**Task instructions:** Your answer should be the lines below from the one with "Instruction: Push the" to the one with "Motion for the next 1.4", both included, given again exactly and with nothing added.

-------

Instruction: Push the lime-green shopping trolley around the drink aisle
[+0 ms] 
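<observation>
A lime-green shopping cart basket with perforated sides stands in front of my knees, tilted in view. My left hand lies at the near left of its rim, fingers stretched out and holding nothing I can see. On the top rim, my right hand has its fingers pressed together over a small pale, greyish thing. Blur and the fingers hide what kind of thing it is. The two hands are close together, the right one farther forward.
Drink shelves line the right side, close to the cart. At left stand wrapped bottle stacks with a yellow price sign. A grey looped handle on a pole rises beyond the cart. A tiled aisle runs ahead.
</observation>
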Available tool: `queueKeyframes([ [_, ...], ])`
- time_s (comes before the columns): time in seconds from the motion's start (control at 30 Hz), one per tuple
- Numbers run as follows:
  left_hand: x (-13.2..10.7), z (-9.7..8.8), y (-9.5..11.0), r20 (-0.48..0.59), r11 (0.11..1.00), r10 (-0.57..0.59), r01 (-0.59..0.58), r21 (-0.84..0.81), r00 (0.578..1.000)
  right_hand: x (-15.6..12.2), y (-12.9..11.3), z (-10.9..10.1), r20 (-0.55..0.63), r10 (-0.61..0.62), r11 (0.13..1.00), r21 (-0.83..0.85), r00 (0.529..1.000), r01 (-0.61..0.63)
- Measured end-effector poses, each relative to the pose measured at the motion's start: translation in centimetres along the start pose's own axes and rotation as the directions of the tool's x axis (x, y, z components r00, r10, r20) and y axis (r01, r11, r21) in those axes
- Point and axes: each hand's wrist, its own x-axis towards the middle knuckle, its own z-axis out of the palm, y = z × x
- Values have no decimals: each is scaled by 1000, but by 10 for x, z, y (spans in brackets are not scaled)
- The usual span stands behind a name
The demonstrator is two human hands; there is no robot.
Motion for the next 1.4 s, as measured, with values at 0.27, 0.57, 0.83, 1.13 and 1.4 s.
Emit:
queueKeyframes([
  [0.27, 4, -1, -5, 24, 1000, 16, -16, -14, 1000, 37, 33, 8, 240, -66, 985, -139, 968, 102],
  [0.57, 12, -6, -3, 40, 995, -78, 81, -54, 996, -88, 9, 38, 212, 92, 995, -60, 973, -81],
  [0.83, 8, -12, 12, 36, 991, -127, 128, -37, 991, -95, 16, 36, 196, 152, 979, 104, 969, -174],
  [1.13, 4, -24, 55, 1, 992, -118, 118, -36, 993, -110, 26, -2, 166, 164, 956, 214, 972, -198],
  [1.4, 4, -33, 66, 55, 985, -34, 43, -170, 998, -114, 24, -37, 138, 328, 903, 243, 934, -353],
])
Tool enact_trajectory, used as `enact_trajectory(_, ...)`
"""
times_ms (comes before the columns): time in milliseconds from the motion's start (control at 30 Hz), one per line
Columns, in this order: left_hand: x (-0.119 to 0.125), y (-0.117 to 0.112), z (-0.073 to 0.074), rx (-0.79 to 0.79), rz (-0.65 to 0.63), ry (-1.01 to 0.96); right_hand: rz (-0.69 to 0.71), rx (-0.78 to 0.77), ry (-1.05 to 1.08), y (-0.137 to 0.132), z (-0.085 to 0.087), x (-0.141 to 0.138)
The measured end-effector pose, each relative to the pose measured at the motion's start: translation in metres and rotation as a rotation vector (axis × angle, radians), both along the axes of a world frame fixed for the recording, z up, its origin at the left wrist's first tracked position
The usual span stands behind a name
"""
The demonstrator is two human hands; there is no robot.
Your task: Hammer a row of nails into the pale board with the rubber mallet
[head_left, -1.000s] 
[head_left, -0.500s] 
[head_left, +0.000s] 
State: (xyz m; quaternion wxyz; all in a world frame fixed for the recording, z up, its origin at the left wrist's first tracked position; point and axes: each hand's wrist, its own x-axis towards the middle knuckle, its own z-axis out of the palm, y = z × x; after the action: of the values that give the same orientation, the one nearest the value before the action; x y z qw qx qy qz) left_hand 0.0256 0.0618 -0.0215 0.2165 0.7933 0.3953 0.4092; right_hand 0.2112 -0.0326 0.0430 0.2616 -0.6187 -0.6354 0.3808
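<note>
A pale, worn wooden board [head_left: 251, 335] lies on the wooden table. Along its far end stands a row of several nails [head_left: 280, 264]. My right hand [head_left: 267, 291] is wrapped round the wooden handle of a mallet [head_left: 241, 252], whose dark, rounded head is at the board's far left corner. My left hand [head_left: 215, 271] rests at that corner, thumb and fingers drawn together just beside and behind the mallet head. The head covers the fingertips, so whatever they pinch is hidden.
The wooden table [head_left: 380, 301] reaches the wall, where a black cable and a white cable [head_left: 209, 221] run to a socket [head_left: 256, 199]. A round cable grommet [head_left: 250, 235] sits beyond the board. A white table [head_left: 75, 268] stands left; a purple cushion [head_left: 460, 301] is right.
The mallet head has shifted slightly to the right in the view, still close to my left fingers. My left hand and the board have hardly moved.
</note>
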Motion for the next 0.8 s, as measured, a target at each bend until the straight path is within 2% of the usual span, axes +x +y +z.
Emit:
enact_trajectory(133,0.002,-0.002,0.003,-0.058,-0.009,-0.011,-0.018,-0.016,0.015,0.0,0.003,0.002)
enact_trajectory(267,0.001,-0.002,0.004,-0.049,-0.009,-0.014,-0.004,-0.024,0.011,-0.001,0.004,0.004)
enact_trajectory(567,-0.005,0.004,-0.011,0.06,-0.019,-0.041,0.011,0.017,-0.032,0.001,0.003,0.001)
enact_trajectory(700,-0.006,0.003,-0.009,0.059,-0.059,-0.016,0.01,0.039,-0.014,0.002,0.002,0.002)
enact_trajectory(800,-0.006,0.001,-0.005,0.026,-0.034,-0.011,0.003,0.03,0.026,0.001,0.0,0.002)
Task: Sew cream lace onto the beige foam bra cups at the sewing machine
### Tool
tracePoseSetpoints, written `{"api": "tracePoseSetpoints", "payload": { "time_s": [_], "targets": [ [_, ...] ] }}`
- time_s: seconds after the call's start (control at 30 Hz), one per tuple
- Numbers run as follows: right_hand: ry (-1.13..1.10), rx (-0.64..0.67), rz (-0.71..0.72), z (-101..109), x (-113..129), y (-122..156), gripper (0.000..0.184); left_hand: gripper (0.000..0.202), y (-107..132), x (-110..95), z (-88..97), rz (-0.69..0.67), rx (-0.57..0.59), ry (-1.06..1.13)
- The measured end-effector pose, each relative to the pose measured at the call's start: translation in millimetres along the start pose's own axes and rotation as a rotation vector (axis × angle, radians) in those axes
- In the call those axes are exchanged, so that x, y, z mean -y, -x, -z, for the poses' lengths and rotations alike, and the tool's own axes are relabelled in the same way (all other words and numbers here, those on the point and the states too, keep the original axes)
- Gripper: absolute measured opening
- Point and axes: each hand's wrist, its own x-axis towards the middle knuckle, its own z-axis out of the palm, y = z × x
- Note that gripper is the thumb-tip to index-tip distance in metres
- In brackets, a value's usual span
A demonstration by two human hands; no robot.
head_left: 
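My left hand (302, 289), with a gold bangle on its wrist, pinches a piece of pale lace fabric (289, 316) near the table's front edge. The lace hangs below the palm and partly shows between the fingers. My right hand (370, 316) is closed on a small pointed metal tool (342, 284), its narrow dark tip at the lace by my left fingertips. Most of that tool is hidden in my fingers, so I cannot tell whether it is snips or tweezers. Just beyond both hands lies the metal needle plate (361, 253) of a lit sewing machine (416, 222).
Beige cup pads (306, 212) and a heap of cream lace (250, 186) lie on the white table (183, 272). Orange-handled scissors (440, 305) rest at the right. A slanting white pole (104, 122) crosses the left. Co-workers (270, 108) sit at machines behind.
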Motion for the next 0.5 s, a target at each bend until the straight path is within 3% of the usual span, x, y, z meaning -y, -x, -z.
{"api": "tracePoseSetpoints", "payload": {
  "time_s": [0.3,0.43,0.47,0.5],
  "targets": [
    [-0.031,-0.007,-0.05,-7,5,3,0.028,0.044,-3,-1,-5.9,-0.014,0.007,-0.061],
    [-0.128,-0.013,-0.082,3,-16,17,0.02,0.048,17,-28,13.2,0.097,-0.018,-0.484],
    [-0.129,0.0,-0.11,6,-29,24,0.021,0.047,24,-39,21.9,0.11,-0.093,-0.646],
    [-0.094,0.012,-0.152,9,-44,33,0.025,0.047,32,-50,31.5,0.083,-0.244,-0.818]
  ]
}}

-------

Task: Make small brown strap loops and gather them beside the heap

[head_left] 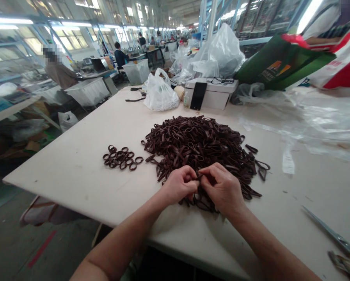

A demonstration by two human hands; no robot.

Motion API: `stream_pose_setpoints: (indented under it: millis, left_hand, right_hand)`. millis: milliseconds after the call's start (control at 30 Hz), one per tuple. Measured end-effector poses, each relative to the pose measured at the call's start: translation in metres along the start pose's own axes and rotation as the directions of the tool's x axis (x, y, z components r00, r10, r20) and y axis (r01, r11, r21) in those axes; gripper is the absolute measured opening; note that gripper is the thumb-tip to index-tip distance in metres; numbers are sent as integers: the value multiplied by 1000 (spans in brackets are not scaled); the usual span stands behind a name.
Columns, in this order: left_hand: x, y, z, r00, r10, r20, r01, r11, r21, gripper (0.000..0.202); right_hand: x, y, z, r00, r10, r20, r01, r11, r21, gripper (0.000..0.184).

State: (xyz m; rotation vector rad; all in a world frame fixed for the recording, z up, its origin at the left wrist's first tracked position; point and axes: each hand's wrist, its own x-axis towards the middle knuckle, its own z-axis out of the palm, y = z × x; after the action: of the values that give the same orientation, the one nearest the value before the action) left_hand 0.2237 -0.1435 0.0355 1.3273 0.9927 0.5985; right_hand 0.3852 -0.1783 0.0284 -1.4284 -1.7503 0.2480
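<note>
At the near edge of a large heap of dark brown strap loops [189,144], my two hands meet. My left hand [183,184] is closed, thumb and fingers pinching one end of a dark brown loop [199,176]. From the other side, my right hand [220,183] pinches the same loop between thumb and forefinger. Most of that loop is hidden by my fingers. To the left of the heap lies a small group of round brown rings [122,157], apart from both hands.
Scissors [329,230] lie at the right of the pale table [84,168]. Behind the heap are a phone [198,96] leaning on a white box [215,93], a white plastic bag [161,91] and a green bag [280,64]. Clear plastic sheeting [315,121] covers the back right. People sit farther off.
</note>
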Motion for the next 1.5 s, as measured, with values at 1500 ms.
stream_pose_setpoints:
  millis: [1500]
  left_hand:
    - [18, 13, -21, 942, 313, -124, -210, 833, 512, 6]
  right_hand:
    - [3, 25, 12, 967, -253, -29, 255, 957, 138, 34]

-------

**Problem solution:**
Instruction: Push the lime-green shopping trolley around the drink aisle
[+0 ms] 
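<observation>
A lime-green shopping cart basket with perforated sides stands in front of my knees, tilted in view. My left hand lies at the near left of its rim, fingers stretched out and holding nothing I can see. On the top rim, my right hand has its fingers pressed together over a small pale, greyish thing. Blur and the fingers hide what kind of thing it is. The two hands are close together, the right one farther forward.
Drink shelves line the right side, close to the cart. At left stand wrapped bottle stacks with a yellow price sign. A grey looped handle on a pole rises beyond the cart. A tiled aisle runs ahead.
</observation>
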Available tool: `queueKeyframes([ [_, ...], ])`
- time_s (comes before the columns): time in seconds from the motion's start (control at 30 Hz), one per tuple
- Numbers run as follows:
  left_hand: x (-13.2..10.7), z (-9.7..8.8), y (-9.5..11.0), r20 (-0.48..0.59), r11 (0.11..1.00), r10 (-0.57..0.59), r01 (-0.59..0.58), r21 (-0.84..0.81), r00 (0.578..1.000)
  right_hand: x (-15.6..12.2), y (-12.9..11.3), z (-10.9..10.1), r20 (-0.55..0.63), r10 (-0.61..0.62), r11 (0.13..1.00), r21 (-0.83..0.85), r00 (0.529..1.000), r01 (-0.61..0.63)
- Measured end-effector poses, each relative to the pose measured at the motion's start: translation in centimetres along the start pose's own axes and rotation as the directions of the tool's x axis (x, y, z components r00, r10, r20) and y axis (r01, r11, r21) in those axes
- Point and axes: each hand's wrist, its own x-axis towards the middle knuckle, its own z-axis out of the palm, y = z × x
- Values have no decimals: each is scaled by 1000, but by 10 for x, z, y (spans in brackets are not scaled)
- The usual span stands behind a name
The demonstrator is two human hands; there is no robot.
Motion for the next 1.4 s, as measured, with values at 0.27, 0.57, 0.83, 1.13 and 1.4 s.

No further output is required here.